Invité de l’émission « Point de vue », l’ancien ministre d’État Aly Ngouille Ndiaye est longuement revenu sur le verdict rendu par la justice marocaine à l’encontre de dix-huit supporters sénégalais interpellés en marge de la finale de la Coupe d’Afrique des Nations 2025, organisée au Maroc. Entre condamnation des violences, analyse du contexte et plaidoyer pour une solution diplomatique, l’ancien patron de l’Intérieur appelle à la désescalade afin de préserver les relations historiques entre Sénégal et le royaume chérifien.

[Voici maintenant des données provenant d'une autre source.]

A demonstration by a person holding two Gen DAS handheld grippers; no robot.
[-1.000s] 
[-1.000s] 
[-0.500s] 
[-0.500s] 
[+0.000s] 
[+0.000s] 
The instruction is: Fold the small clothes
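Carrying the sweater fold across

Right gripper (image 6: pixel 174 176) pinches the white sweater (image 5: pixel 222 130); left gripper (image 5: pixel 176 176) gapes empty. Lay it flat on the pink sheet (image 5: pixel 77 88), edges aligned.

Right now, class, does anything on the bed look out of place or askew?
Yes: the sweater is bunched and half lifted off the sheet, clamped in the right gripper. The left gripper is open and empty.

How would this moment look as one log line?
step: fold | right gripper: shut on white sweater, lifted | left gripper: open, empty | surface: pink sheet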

D’emblée, Aly Ngouille Ndiaye a tenu à marquer sa désapprobation face aux débordements survenus à l’issue de la rencontre. Présent au Maroc durant toute la compétition, il affirme avoir assisté, depuis les tribunes, aux six matchs disputés par les Lions. Il évoque « de beaux moments », portés par une mobilisation exceptionnelle des supporters sénégalais, notamment lors de la confrontation face à la République démocratique du Congo. Selon lui, l’ambiance dans les stades avait jusque-là été à la hauteur de l’événement continental, dans un esprit de fraternité et de fête.
L’ancien ministre souligne par ailleurs l’accueil chaleureux et le soutien manifestés par une partie du public marocain tout au long du tournoi. Il reconnaît toutefois que la finale constituait un contexte particulier, marqué par l’enjeu sportif et la ferveur nationale. « Naturellement, on pouvait s’attendre à ce que les Marocains ne soient pas avec nous ce jour-là. Mais je ne pensais pas qu’il pouvait y avoir un tel dérapage », a-t-il confié, évoquant une montée de tension alimentée, selon lui, par la frustration liée à certaines décisions arbitrales contestées.
Les incidents survenus après le coup de sifflet final ont conduit à l’interpellation de dix-huit ressortissants sénégalais. À l’issue de la procédure judiciaire, ceux-ci ont écopé de peines allant de trois mois à un an de prison ferme, assorties d’amendes. Un verdict que juge « très sévère » Aly Ngouille Ndiaye. « Je pense que c’est trop pour les Sénégalais », a-t-il déclaré, rappelant que le procès, initialement annoncé en flagrant délit, avait été reporté à plusieurs reprises avant d’aboutir au jugement rendu le 18 février.
Interrogé sur l’hypothèse d’une « prolongation » de la finale en dehors du terrain, l’ancien ministre estime que la défaite marocaine « ne passe pas jusqu’à présent », tout en appelant à éviter toute surenchère. « Il faut arrêter cette prolongation en dehors du stade. La CAN est terminée, le Sénégal a gagné. Le football doit rester du football », a-t-il martelé, insistant sur la nécessité de dissocier l’émotion sportive des relations entre États.
Sur le plan institutionnel, Aly Ngouille Ndiaye rappelle que les voies de recours demeurent ouvertes, le Sénégal disposant d’un délai de dix jours pour interjeter appel. Mais au-delà de l’option strictement juridique, il insiste sur l’importance d’une action diplomatique soutenue. « Qu’il y ait appel ou non, il faut que la diplomatie commence à jouer son rôle », a-t-il affirmé, appelant à l’activation de tous les canaux disponibles.
Selon lui, les autorités sénégalaises ont déjà manifesté leur volonté d’apaisement à travers des appels au calme et des démarches entreprises en coulisses. Il estime cependant que la situation requiert désormais une implication au plus haut niveau des deux États. Évoquant la solidité des liens unissant Dakar et Rabat, tant sur les plans politique, économique que religieux, il met en garde contre le risque d’un enlisement préjudiciable aux deux nations.
« Il ne faudrait pas que le sport crée une tension durable entre deux pays qui entretiennent des relations extraordinaires », a-t-il souligné. Pour l’ancien ministre d’État, l’objectif doit être clair : préserver l’amitié sénégalo-marocaine et œuvrer au retour rapide des jeunes détenus auprès de leurs familles.
En conclusion, Aly Ngouille Ndiaye appelle à la sagesse et à la responsabilité des dirigeants. Il évoque la possibilité d’un geste d’apaisement venant des plus hautes autorités marocaines, estimant qu’une telle initiative permettrait de refermer cet épisode et de consolider davantage les relations bilatérales. « Le football doit rester le football, tout simplement », a-t-il conclu, plaidant pour que la passion du sport ne l’emporte jamais sur la diplomatie et la fraternité entre peuples.